Work order -> Only the lines below from the one with "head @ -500" through the one with "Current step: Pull" are to be written out, exactly and without any images.

Raw data ->
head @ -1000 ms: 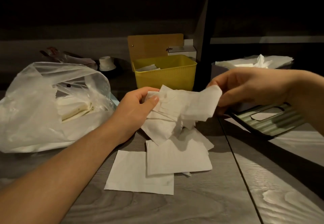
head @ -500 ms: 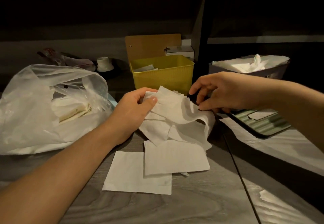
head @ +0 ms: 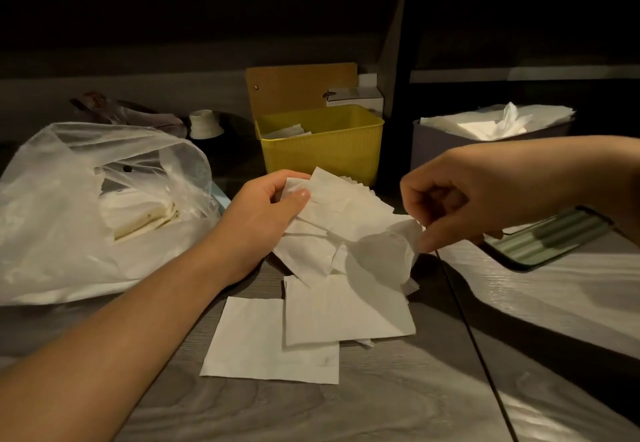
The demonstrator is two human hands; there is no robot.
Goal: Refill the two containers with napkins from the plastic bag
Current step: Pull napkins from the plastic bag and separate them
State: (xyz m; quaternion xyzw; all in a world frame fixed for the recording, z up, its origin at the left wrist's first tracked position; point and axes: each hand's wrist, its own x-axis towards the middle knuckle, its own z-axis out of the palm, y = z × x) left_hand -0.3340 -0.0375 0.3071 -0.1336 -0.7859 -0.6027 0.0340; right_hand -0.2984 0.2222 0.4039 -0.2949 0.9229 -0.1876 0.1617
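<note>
Between the two hands, just above the counter (head: 398, 403), is a loose bunch of napkins (head: 341, 214). The left hand (head: 263, 213) has its grip tight on one end of the bunch, thumb on top, likely so the bunch stays put. The right hand (head: 446, 199) has a narrow grip and pinches the floppy edge of one thin napkin (head: 381, 251), maybe to peel it away from the others. Two flat napkins (head: 277, 337) lie under the hands on the counter, one partly on top of the other. Behind the hands stands the yellow container (head: 322, 150), with only a few napkins at the bottom, so it looks like it needs more. On the right, the grey container (head: 440, 143) looks full to the top. On the left, the plastic bag (head: 62, 206) lies open, with more folded napkins showing through it. A striped lid (head: 550, 237) rests beside the grey container, probably kept off for filling.
</note>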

The answer ->
head @ -500 ms: 
head @ +0 ms: 
The demonstrator is two human hands; there is no robot.
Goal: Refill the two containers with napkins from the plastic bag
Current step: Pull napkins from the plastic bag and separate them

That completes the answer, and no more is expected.